> **Exercise instructions**
Copy exactly the lines of the data below, beginning with the line with "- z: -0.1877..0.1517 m" and ending with the line with "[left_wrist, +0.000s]". Pictures are to be omitted.

> **Data extract**
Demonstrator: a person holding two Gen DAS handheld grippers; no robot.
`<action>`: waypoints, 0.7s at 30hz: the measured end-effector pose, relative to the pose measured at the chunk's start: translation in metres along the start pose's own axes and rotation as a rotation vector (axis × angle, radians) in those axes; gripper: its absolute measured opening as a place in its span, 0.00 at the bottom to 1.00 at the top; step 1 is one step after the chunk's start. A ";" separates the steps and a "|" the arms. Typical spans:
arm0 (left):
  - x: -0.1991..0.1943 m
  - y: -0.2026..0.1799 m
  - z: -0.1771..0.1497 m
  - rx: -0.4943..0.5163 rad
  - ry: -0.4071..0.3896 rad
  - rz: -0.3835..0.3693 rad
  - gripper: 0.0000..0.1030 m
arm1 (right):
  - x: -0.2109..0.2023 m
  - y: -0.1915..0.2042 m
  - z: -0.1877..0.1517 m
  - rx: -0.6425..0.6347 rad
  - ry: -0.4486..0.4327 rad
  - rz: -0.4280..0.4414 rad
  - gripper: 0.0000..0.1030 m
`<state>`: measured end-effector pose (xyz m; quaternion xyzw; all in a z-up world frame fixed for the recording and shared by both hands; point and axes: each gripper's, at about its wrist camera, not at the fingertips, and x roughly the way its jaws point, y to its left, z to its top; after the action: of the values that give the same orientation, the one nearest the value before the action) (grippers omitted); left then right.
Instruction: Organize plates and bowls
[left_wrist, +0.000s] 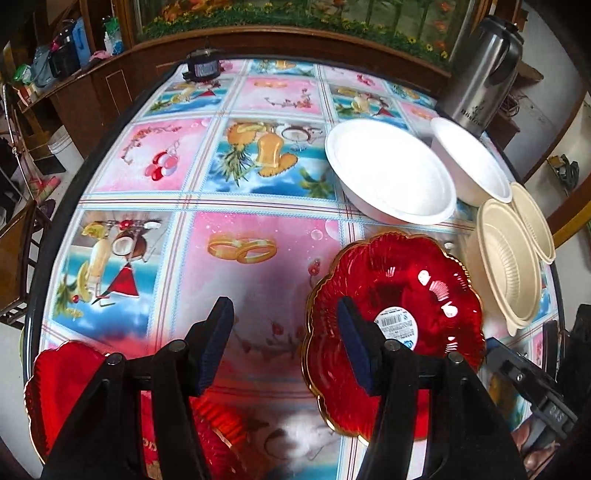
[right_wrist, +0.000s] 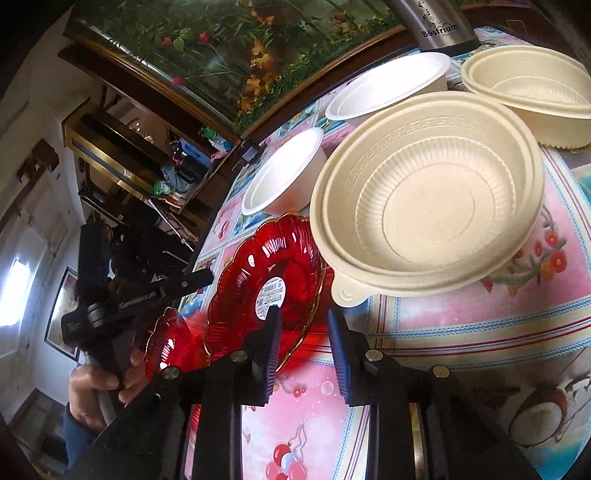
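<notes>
A red glass plate with a gold rim and a white label (left_wrist: 399, 291) lies on the table, and my open left gripper (left_wrist: 284, 314) hovers with its right finger over the plate's left part. A second red plate (left_wrist: 62, 384) lies at the near left under my left finger. Two white bowls (left_wrist: 391, 173) (left_wrist: 469, 158) and two cream bowls (left_wrist: 509, 262) (left_wrist: 533, 218) stand to the right. My right gripper (right_wrist: 303, 325) is open and empty, close to the edge of the labelled red plate (right_wrist: 266, 277), with a cream bowl (right_wrist: 428, 195) just ahead.
A steel thermos (left_wrist: 484, 66) stands at the far right of the table. A small dark object (left_wrist: 203, 68) sits at the far edge. The patterned tablecloth (left_wrist: 229, 177) covers the table. A wooden cabinet runs behind.
</notes>
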<state>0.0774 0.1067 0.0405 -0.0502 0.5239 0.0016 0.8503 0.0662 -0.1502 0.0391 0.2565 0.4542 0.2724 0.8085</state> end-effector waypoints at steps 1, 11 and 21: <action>0.004 0.000 0.001 -0.006 0.010 -0.002 0.55 | 0.002 -0.001 0.000 0.000 0.003 -0.003 0.27; 0.016 -0.017 -0.010 0.016 0.025 -0.051 0.14 | 0.011 0.003 -0.005 -0.042 0.033 -0.036 0.13; -0.006 -0.022 -0.040 0.004 -0.049 -0.046 0.14 | -0.004 0.018 -0.010 -0.162 -0.034 -0.138 0.12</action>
<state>0.0404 0.0820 0.0304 -0.0606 0.5014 -0.0179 0.8629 0.0523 -0.1380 0.0489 0.1629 0.4335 0.2476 0.8510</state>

> **Output of the task**
  - z: -0.1877..0.1517 m
  - rx: -0.6425..0.6347 rad
  - ry: -0.4486..0.4327 rad
  - rz: -0.4280..0.4414 rad
  - gripper: 0.0000..0.1030 m
`<state>`: measured end-effector pose (xyz m; quaternion xyzw; all in a z-up world frame fixed for the recording and shared by both hands; point and axes: each gripper's, at about its wrist camera, not at the fingertips, and x roughly the way its jaws point, y to its left, z to its top; after the action: of the values that give the same orientation, the one nearest the value before the action) (grippers omitted); left then right.
Instruction: Organize plates and bowls
[left_wrist, +0.000s] 

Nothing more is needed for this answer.